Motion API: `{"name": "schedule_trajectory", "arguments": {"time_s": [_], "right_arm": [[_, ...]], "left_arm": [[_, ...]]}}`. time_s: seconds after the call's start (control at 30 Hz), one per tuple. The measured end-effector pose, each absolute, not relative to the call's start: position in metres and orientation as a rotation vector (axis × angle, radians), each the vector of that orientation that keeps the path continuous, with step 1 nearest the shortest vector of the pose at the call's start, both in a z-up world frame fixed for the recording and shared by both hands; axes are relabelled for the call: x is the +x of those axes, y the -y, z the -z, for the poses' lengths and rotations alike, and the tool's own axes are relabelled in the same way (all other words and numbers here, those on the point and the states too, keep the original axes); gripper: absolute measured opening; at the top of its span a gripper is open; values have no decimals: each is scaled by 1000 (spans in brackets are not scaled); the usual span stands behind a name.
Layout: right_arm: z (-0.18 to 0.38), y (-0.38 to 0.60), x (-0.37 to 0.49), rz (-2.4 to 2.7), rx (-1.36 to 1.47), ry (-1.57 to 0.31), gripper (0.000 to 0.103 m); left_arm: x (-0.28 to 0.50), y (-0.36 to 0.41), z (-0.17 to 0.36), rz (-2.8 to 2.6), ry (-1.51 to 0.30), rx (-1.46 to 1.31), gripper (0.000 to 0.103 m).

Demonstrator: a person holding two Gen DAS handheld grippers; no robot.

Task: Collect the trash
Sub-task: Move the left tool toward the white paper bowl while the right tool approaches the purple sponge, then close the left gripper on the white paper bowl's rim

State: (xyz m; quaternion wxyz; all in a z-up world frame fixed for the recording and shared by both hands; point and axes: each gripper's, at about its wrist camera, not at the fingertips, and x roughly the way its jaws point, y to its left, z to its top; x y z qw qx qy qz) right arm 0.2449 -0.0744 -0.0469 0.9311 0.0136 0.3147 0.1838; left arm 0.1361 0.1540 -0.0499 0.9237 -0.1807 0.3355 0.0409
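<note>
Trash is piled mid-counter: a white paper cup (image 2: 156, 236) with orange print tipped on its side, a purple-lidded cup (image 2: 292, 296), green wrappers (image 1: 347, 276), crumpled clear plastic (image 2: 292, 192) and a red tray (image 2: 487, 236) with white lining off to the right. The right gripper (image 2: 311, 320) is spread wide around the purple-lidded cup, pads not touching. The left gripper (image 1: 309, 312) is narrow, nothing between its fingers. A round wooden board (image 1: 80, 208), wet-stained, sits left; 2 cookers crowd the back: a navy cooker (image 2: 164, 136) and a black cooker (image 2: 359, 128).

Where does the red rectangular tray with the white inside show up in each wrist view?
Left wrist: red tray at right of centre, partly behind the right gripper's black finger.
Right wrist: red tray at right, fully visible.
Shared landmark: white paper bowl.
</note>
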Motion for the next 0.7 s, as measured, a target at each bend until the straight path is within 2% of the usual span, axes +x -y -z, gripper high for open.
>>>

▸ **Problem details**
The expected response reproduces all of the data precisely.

▸ **Finished task**
Motion API: `{"name": "schedule_trajectory", "arguments": {"time_s": [_], "right_arm": [[_, ...]], "left_arm": [[_, ...]]}}`. time_s: seconds after the call's start (control at 30 Hz), one per tuple. The measured end-effector pose, each absolute, not relative to the call's start: position in metres and orientation as a rotation vector (axis × angle, radians), each the vector of that orientation that keeps the path continuous, with step 1 nearest the shortest vector of the pose at the call's start, both in a z-up world frame fixed for the recording and shared by both hands; axes are relabelled for the call: x is the +x of those axes, y the -y, z the -z, for the poses' lengths and rotations alike, and the tool's own axes are relabelled in the same way (all other words and numbers here, those on the point and the states too, keep the original axes); gripper: absolute measured opening; at the top of its span a gripper is open; values have no decimals: each is scaled by 1000 (spans in brackets are not scaled); the usual span stands behind a name.
Layout: right_arm: z (-0.18 to 0.38), y (-0.38 to 0.60), x (-0.37 to 0.49), rz (-2.4 to 2.7), rx (-1.36 to 1.47), ry (-1.57 to 0.31), gripper (0.000 to 0.103 m); left_arm: x (-0.28 to 0.50), y (-0.36 to 0.41), z (-0.17 to 0.36), rz (-2.8 to 2.6), ry (-1.51 to 0.30), rx (-1.46 to 1.31), gripper (0.000 to 0.103 m).

Demonstrator: a person holding two Gen DAS handheld grippers; no robot.

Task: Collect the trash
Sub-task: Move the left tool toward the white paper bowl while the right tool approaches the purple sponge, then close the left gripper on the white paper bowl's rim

State: (xyz m; quaternion wxyz; all in a z-up world frame fixed for the recording and shared by both hands; point and axes: each gripper's, at about its wrist camera, not at the fingertips, and x roughly the way its jaws point, y to its left, z to its top; x y z qw qx qy qz) right arm 0.2449 -0.0744 -0.0469 0.9311 0.0136 0.3147 0.1838; left arm 0.1361 0.1540 -0.0499 0.9237 -0.1807 0.3355 0.0409
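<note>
Trash is piled mid-counter: a white paper cup (image 2: 156, 236) with orange print tipped on its side, a purple-lidded cup (image 2: 292, 296), green wrappers (image 1: 347, 276), crumpled clear plastic (image 2: 292, 192) and a red tray (image 2: 487, 236) with white lining off to the right. The right gripper (image 2: 311, 320) is spread wide around the purple-lidded cup, pads not touching. The left gripper (image 1: 309, 312) is narrow, nothing between its fingers. A round wooden board (image 1: 80, 208), wet-stained, sits left; 2 cookers crowd the back: a navy cooker (image 2: 164, 136) and a black cooker (image 2: 359, 128).

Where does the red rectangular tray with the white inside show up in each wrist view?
Left wrist: red tray at right of centre, partly behind the right gripper's black finger.
Right wrist: red tray at right, fully visible.
Shared landmark: white paper bowl.
</note>
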Motion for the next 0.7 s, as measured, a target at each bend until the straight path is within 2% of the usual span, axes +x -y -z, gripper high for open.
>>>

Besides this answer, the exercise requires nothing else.